> _Information given_
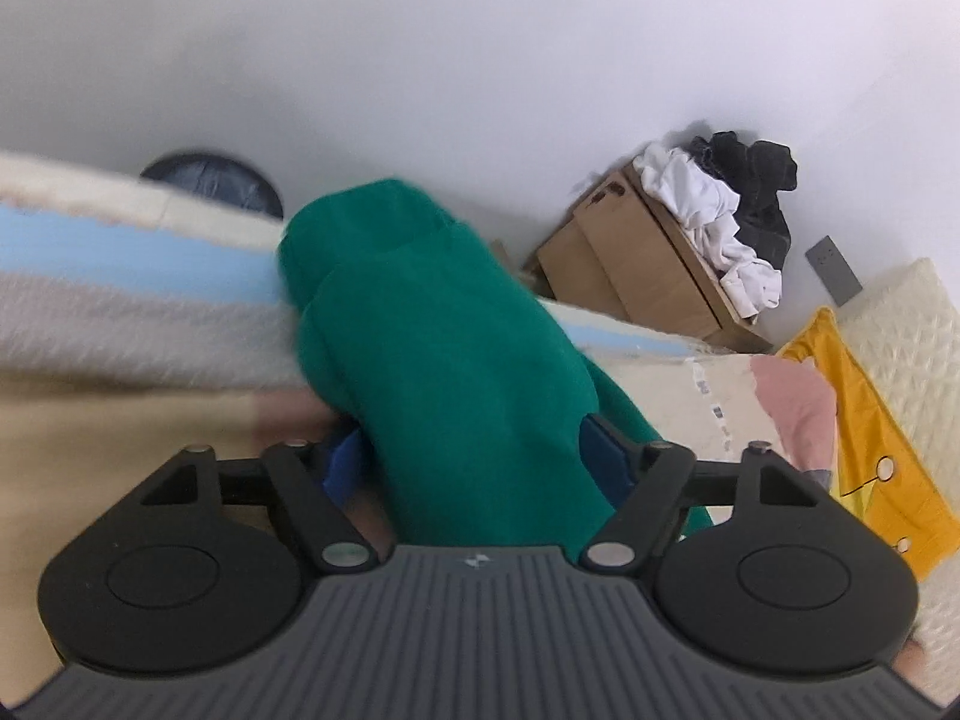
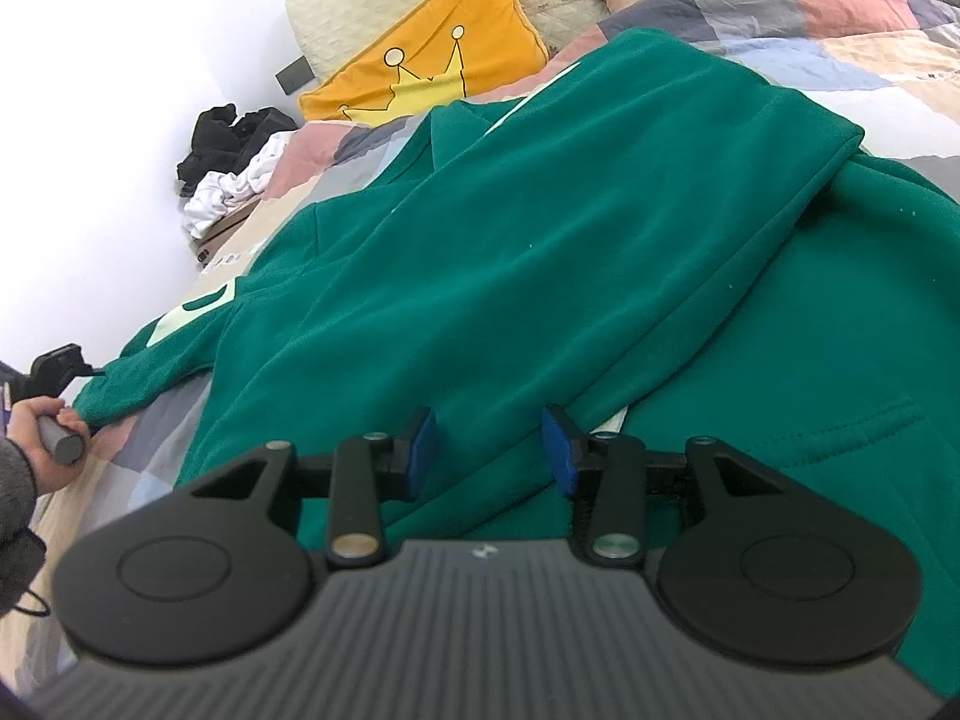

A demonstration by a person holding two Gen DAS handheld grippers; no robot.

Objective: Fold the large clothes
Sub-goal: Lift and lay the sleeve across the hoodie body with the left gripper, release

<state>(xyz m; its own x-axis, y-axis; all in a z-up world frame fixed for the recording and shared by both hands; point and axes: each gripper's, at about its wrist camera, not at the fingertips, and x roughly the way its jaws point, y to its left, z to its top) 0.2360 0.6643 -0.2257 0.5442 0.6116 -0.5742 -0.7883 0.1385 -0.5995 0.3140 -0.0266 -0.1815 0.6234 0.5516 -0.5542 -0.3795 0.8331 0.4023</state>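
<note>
Right wrist view shows the green jacket (image 2: 540, 252) sprawled across the bed (image 2: 840, 54), thick, soft and floppy, best taken at hem or cuff: the right hand-held gripper (image 2: 492, 444) hovers half-open over its near edge, the left hand-held gripper (image 1: 480, 456) straddles a bunched sleeve (image 1: 432, 330), grip uncertain.

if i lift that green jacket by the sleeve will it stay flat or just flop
Probably flop: the green jacket lies in soft folds over the bed, and its sleeve bunches limply between the left gripper fingers. The thick fabric looks fairly heavy, so the rest may drag.
</note>
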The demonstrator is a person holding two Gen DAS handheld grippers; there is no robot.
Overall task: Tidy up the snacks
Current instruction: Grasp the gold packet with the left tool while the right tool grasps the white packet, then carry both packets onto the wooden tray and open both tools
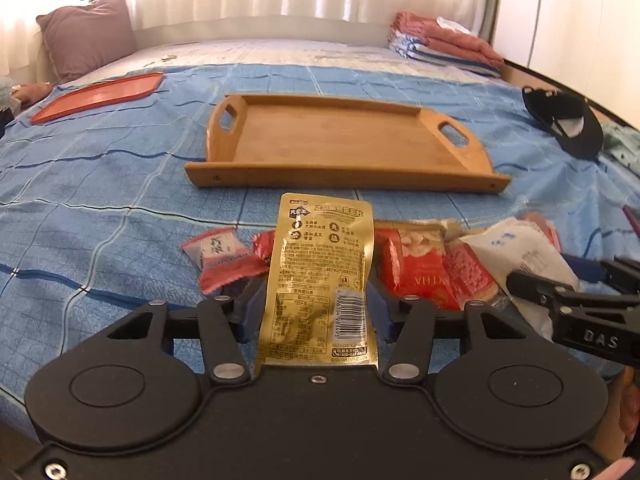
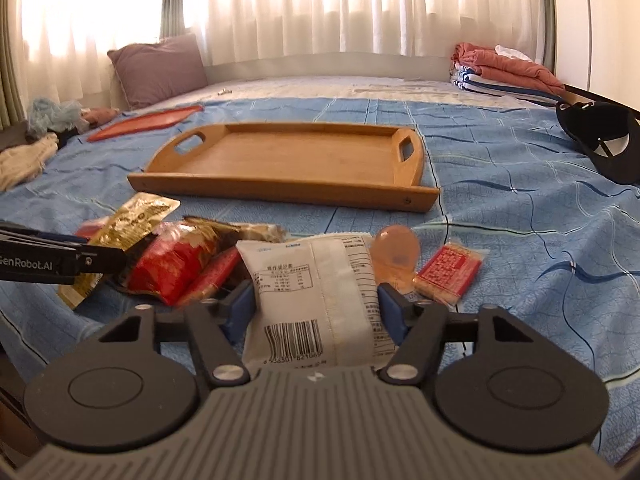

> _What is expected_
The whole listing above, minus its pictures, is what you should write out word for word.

> _Worked solution_
A demonstration by a person holding two Gen DAS handheld grippers; no robot.

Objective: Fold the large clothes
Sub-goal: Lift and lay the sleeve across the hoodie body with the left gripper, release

<state>(xyz m; its own x-axis, y-axis; all in a z-up world frame fixed for the recording and shared by both hands; point and axes: each gripper's, at about its wrist camera, not at the fingertips, and x roughly the way its jaws point, y to its left, z to its top) 0.2360 0.6643 -0.2257 0.5442 0.6116 -0.5742 -0.7883 0.1385 -0.5995 0.3140 -0.0266 -0.1815 0.6234 0.5516 -0.5542 -0.3795 0.8331 0.4023</state>
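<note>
Right wrist view shows the green jacket (image 2: 540, 252) sprawled across the bed (image 2: 840, 54), thick, soft and floppy, best taken at hem or cuff: the right hand-held gripper (image 2: 492, 444) hovers half-open over its near edge, the left hand-held gripper (image 1: 480, 456) straddles a bunched sleeve (image 1: 432, 330), grip uncertain.

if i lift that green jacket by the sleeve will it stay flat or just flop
Probably flop: the green jacket lies in soft folds over the bed, and its sleeve bunches limply between the left gripper fingers. The thick fabric looks fairly heavy, so the rest may drag.
</note>
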The demonstrator is a person holding two Gen DAS handheld grippers; there is no robot.
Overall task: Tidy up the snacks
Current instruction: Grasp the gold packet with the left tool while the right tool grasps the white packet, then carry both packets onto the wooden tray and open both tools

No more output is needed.